- [EXERCISE PROMPT]
The copy you give must match the lines from the top of the data through the line containing "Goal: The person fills" exactly, and it must hold no pictures.

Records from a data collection
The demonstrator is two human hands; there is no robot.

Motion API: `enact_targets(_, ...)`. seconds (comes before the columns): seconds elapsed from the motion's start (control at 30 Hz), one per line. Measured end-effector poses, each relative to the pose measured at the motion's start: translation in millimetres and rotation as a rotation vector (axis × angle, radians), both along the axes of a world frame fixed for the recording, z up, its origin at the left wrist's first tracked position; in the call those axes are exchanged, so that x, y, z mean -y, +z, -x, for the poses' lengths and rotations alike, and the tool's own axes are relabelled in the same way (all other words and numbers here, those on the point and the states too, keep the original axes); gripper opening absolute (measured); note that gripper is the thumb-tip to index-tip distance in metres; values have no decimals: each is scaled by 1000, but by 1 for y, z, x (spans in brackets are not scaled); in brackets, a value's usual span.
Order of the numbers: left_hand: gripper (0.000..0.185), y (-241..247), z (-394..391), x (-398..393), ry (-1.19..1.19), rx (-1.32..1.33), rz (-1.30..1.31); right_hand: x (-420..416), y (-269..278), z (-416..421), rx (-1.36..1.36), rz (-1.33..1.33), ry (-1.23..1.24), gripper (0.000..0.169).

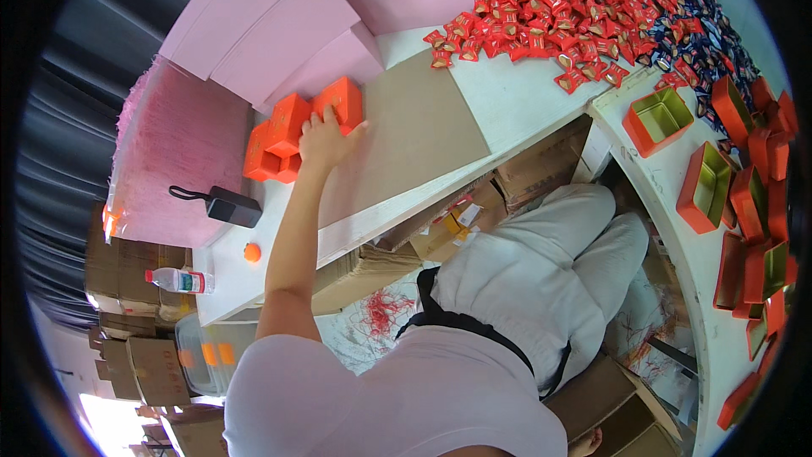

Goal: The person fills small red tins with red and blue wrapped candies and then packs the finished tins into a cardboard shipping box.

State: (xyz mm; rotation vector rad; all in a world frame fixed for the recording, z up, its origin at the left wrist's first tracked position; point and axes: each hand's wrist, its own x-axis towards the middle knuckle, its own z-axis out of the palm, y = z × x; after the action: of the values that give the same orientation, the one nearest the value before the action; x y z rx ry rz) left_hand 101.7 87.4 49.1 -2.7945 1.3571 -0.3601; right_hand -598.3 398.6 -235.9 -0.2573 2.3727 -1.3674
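My left hand (pixel 328 143) reaches over the white table, its spread fingers lying on an orange box (pixel 346 101) and its thumb beside the box's lower right edge. More orange boxes (pixel 288 120) stand against that one on the left, at the edge of a flat cardboard sheet (pixel 412 130). No firm grasp shows. Low in the picture, my right hand (pixel 590 443) is partly visible beside an open cardboard box (pixel 596 393); what it touches is hidden.
Pink boxes (pixel 285 19) and a pink-filled bag (pixel 184 152) line the left side. Nearby are a black power bank (pixel 233 206), an orange fruit-like item (pixel 252 252) and a bottle (pixel 181 280). Red wrapped sweets (pixel 558 6), dark ones (pixel 691 32) and open tins (pixel 704 187) lie right.
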Motion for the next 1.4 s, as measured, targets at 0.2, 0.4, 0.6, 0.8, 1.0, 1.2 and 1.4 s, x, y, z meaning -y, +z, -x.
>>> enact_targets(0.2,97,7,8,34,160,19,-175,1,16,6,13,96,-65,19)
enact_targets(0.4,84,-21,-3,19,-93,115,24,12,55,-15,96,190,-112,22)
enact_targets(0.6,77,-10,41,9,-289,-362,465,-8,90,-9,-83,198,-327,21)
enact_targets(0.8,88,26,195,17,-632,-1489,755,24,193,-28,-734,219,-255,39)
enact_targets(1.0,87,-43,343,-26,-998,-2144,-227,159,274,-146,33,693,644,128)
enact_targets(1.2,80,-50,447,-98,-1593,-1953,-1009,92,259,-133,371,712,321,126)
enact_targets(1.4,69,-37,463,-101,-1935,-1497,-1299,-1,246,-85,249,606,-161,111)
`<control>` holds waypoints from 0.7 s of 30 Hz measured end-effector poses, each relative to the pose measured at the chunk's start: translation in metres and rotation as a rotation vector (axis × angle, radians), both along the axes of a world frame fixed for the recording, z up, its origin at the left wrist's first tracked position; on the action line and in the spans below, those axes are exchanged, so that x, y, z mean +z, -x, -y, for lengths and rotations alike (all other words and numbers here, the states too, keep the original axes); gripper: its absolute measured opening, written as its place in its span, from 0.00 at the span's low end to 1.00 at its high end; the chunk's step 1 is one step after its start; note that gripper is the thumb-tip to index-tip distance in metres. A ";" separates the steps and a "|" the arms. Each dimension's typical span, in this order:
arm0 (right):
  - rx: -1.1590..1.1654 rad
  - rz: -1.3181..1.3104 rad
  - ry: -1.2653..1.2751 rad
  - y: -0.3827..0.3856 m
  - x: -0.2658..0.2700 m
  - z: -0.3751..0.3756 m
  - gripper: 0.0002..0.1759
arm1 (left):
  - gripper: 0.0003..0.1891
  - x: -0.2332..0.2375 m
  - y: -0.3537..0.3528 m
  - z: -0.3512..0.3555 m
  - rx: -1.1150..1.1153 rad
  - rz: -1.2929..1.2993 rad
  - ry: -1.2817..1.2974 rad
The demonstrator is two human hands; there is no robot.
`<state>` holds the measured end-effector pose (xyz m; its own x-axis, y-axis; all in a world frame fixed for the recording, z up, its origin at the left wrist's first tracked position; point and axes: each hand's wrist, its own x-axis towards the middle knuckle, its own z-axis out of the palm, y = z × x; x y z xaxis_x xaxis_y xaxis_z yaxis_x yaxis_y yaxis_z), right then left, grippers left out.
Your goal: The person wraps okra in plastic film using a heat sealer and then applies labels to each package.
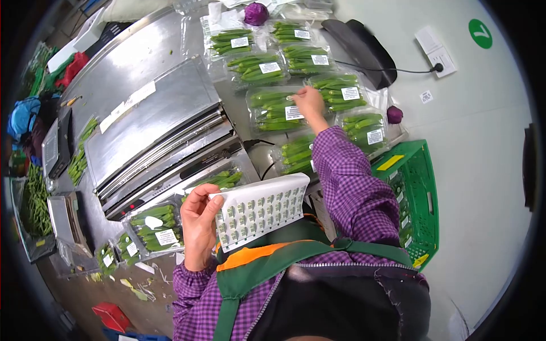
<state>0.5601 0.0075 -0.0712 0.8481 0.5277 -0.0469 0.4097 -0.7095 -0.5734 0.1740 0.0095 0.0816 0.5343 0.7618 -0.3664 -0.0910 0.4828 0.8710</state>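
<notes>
On the steel table (142, 57), the right hand (310, 102) lies at the end of an outstretched arm, fingers curled onto a sealed okra pack (270, 111) by its white label (293, 112); pinching or pressing, I cannot tell. The left hand (199, 219), near the chest, clamps a label sheet (261, 210).

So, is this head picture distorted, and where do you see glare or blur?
Head view: strong fisheye bending, with the straight edges of the steel machine curved and black corners around the round image; soft glare on the machine's lid and on the plastic okra packs; the centre is sharp, but the print on the label sheet in the left hand is too small to read.
</notes>
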 end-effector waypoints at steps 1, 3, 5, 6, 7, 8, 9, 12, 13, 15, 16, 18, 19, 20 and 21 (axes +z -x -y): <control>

- [YOUR SOLUTION]
The demonstrator is two human hands; there is no robot.

Motion API: `enact_targets(_, ...)`. seconds (comes before the columns): seconds elapsed from the motion's start (control at 30 Hz), one per line. Measured end-effector poses, each relative to the pose measured at the motion's start: translation in millimetres and rotation as a rotation vector (axis × angle, radians), both along the axes of a world frame fixed for the recording, z up, its origin at the left wrist's first tracked position; in the call those axes are exchanged, so that x, y, z mean -y, +z, -x, for the poses' lengths and rotations alike, and the tool's own axes are relabelled in the same way (all other words and numbers here, those on the point and the states too, keep the original axes); gripper opening absolute (measured); note that gripper is the thumb-tip to index-tip distance in metres; values have no decimals: each is scaled by 1000, but by 1 for y, z, x (spans in brackets are not scaled); in brackets, a value's usual span.
Order of the numbers: left_hand: gripper (0.000..0.185), y (-241..247), z (-394..391), x (-398..393), ry (-1.19..1.19), rx (-1.32..1.33), rz (-1.30..1.31); right_hand: x (-420..416), y (-269..278), z (-416..421), rx (-1.36..1.36), rz (-1.33..1.33), ry (-1.23..1.24), gripper (0.000..0.169).


Goal: The person fills small red tins with red and blue wrapped candies and then packs the finished tins into a cardboard shipping box.

This exercise has been completed.